Conclusion and Future Work
In this paper, we have presented a novel composite vector artificial potential field method for drone formation obstacle avoidance in three-dimensional space. By integrating rotational vector fields in orthogonal planes, our approach effectively eliminates local minima issues common in traditional APF, enabling drones to select optimal paths around obstacles while maintaining formation integrity. The virtual leader-follower strategy, coupled with attractive and repulsive forces, ensures robust tracking of moving targets and smooth reconfiguration into triangular patterns post-obstacle. Simulations validate the superiority of our method in terms of path efficiency, stability, and scalability, making it a promising solution for autonomous drone swarm operations.
The key contributions include:
- Development of a composite vector APF that combines x-y and y-z plane rotational fields for 3D obstacle avoidance.
- A control framework that allows drone formations to avoid local minima and achieve optimal navigation.
- Extensive simulation results demonstrating improved performance over conventional methods.
Future work will focus on several enhancements. First, we plan to incorporate dynamic obstacle prediction and moving obstacle avoidance, which is crucial for real-world environments with unpredictable threats. Second, we will explore integration with model predictive control (MPC) to handle constraints such as drone acceleration limits and communication delays. Third, experimental validation with physical drone platforms is needed to assess robustness under wind gusts and sensor noise. Additionally, we aim to extend the method to heterogeneous drone formations with varying capabilities, and investigate machine learning techniques to adapt gain parameters online for optimal performance. Ultimately, this research paves the way for more intelligent and resilient drone formation systems capable of complex missions in cluttered airspace.
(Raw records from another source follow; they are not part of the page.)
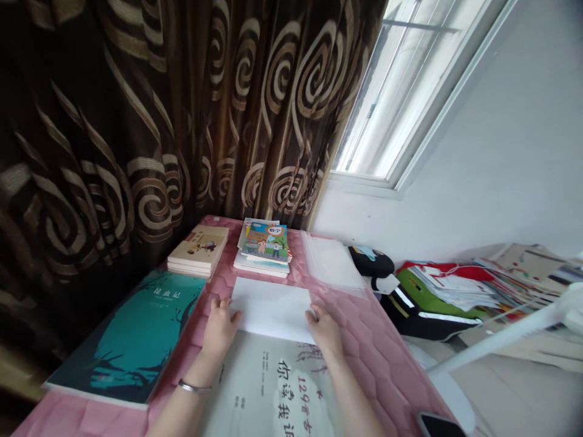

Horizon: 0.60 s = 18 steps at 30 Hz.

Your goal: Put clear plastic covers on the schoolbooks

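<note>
Left hand (221, 321) and right hand (324, 325) sit at opposite edges of the white sheet (276, 308), each with fingers curled and only a small gap at the thumb. Both thumbs reach its edges, but you cannot tell from here whether either hand has it pinched or just steadies it.

Your sheet lies in the middle of the pink worktop (364, 346), its near edge meeting the lettered cover (255, 382) between your forearms. Whether the two are joined or only overlap is not clear.

To your left is the teal book (146, 334), with the tan books (198, 249) stacked beyond it. Straight ahead, past the sheet, is the textbook pile (264, 249); far right of that lies the clear sleeve (334, 262). A phone (439, 425) rests at the near right.

The step in hand looks like placing or squaring the sheet against the cover. The next move probably calls for you to keep both edges level and even, so that the sheet neither creases nor skews.
</note>
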### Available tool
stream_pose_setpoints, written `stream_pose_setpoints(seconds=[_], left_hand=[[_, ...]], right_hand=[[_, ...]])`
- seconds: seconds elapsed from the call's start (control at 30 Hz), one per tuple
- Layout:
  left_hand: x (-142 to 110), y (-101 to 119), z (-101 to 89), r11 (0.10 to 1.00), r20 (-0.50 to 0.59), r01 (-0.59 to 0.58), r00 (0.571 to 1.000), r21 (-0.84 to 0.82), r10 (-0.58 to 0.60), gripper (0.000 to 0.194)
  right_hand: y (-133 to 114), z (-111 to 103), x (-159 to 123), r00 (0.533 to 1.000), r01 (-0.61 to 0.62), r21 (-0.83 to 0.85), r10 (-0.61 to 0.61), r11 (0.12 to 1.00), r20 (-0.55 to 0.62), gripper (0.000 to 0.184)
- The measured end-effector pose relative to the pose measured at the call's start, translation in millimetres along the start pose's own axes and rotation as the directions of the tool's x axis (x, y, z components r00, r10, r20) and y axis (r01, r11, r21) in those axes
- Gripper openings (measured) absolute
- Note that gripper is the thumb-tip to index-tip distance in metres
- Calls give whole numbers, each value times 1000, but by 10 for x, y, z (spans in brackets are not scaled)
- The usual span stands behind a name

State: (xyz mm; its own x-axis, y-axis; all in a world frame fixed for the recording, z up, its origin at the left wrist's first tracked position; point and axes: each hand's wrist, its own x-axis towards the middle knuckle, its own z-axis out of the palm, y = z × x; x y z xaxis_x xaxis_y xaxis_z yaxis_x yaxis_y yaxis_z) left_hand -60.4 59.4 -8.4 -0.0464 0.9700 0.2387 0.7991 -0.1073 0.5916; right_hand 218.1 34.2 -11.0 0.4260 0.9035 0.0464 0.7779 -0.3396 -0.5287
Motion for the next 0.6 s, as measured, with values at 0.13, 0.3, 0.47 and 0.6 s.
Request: stream_pose_setpoints(seconds=[0.13,0.3,0.47,0.6], left_hand=[[-34,64,-71,994,55,-10,998,108,4,29],[-123,277,-165,904,92,-33,996,427,-8,39],[-210,676,-64,836,435,-370,882,406,179,59],[-189,912,41,848,711,-516,640,116,292,58]], right_hand=[[14,2,-7,1000,16,7,-16,1000,7,40],[2,7,-18,999,32,3,-32,999,5,41],[-19,2,-33,999,38,-19,-38,999,10,41],[-27,-7,-46,999,34,-34,-34,999,7,41]])
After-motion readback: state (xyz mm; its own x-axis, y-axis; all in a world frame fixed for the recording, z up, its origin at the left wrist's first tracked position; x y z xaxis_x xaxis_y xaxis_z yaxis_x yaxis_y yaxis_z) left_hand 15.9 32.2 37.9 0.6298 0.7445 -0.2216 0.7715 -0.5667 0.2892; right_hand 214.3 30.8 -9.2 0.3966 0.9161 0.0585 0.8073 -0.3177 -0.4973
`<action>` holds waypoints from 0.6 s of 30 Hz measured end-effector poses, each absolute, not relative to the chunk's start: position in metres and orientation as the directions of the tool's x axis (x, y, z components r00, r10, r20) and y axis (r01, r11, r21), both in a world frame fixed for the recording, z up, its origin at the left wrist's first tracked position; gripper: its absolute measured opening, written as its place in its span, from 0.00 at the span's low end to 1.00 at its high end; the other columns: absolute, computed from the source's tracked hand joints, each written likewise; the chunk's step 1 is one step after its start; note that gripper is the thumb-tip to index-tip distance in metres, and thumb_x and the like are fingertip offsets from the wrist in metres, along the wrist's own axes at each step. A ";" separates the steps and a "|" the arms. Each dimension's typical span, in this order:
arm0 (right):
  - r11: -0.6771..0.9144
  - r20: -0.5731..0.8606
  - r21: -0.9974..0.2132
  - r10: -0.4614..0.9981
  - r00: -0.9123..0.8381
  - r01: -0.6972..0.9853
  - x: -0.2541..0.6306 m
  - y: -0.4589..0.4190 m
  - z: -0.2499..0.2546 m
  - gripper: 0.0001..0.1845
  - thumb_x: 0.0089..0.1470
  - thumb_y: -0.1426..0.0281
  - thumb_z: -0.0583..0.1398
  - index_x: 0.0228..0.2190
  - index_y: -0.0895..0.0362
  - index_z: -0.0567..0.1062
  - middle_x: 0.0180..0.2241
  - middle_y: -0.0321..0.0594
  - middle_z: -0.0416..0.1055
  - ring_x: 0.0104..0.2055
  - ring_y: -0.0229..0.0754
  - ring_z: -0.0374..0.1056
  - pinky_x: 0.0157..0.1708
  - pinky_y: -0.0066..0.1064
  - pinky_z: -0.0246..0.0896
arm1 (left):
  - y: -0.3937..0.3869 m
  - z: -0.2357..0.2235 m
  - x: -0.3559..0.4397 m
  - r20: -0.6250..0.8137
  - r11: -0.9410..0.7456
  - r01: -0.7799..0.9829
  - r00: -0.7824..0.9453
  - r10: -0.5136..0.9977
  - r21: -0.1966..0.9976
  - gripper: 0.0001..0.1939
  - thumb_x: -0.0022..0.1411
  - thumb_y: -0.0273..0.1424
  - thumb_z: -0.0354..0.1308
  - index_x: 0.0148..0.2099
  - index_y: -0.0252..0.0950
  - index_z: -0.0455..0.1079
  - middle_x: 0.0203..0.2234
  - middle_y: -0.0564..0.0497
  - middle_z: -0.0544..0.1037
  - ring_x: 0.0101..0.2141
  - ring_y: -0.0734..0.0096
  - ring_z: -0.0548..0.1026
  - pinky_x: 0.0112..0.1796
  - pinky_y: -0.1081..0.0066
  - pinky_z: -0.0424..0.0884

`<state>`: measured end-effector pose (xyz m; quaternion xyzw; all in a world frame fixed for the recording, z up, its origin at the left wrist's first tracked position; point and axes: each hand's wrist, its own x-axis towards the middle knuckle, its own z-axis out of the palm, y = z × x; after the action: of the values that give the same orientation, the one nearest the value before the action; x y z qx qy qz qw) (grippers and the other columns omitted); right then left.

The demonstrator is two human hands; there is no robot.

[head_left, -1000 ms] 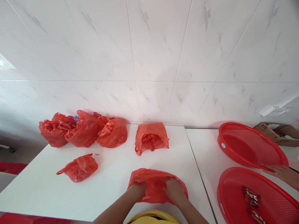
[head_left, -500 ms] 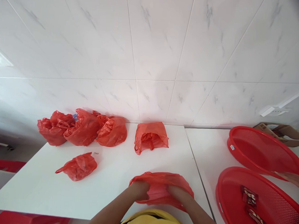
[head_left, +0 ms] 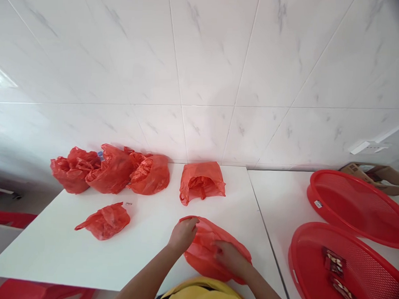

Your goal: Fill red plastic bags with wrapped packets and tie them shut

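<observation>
A red plastic bag lies on the white table right in front of me. My left hand pinches the bag's upper left edge, its fingers closed on the plastic. My right hand rests on the bag's lower right part, its fingers curled against the plastic. Another red bag stands open-mouthed farther back. A small flat red bag lies to the left.
Three stuffed red bags sit in a row against the tiled wall. On the neighbouring table to the right are two red round trays, the near tray holding small dark packets, the far tray tilted. A cardboard box stands behind.
My left hand has moved up and away with the bag's edge, and the bag now lies slanted. Another person's hand on the far tray has gone from view; that tray has shifted right.
</observation>
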<state>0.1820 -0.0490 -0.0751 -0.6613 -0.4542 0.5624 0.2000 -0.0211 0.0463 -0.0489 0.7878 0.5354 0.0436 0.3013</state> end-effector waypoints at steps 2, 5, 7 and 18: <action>-0.475 -0.511 -0.851 0.847 -0.144 0.224 0.188 -0.043 -0.062 0.19 0.50 0.64 0.59 0.45 0.53 0.74 0.40 0.40 0.75 0.43 0.44 0.70 0.43 0.35 0.63 | 0.039 -0.048 -0.023 -0.109 -0.355 0.824 0.442 0.890 0.441 0.19 0.63 0.22 0.44 0.49 0.38 0.71 0.42 0.44 0.75 0.43 0.61 0.72 0.44 0.63 0.66; -0.504 -0.464 -0.858 0.842 -0.276 -0.097 0.198 -0.037 -0.046 0.25 0.53 0.58 0.59 0.51 0.55 0.69 0.45 0.44 0.74 0.47 0.45 0.70 0.48 0.38 0.63 | 0.031 -0.048 -0.029 0.137 -0.468 0.839 0.448 0.883 0.278 0.18 0.63 0.22 0.44 0.49 0.39 0.71 0.43 0.42 0.74 0.45 0.58 0.70 0.47 0.60 0.64; -0.528 -0.441 -0.807 0.836 -0.326 -0.264 0.203 -0.033 -0.041 0.29 0.53 0.56 0.59 0.54 0.54 0.65 0.47 0.45 0.72 0.47 0.44 0.71 0.48 0.39 0.64 | 0.029 -0.049 -0.034 0.208 -0.471 0.845 0.428 0.879 0.252 0.18 0.64 0.23 0.46 0.51 0.40 0.70 0.47 0.41 0.72 0.49 0.57 0.68 0.50 0.59 0.63; -0.438 -0.461 -0.852 0.888 0.015 -0.286 0.217 -0.020 -0.038 0.30 0.53 0.55 0.60 0.55 0.51 0.63 0.45 0.41 0.72 0.40 0.39 0.71 0.39 0.33 0.65 | 0.056 -0.054 -0.046 -0.218 0.170 0.582 0.012 0.976 0.795 0.21 0.57 0.37 0.55 0.52 0.37 0.66 0.45 0.43 0.73 0.47 0.55 0.71 0.44 0.60 0.67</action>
<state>0.2170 -0.0195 -0.0385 -0.5489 -0.2741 0.6462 0.4539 -0.0459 0.0560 -0.0542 0.5931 0.6566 0.2511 0.3925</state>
In summary, the composite vector artificial potential field method offers a significant advancement in drone formation control, addressing critical challenges in obstacle avoidance. By ensuring drones can navigate efficiently and safely, we move closer to realizing the full potential of autonomous swarms for applications ranging from disaster response to precision agriculture. The mathematical rigor and simulation evidence provided herein lay a solid foundation for further innovations in this rapidly evolving field.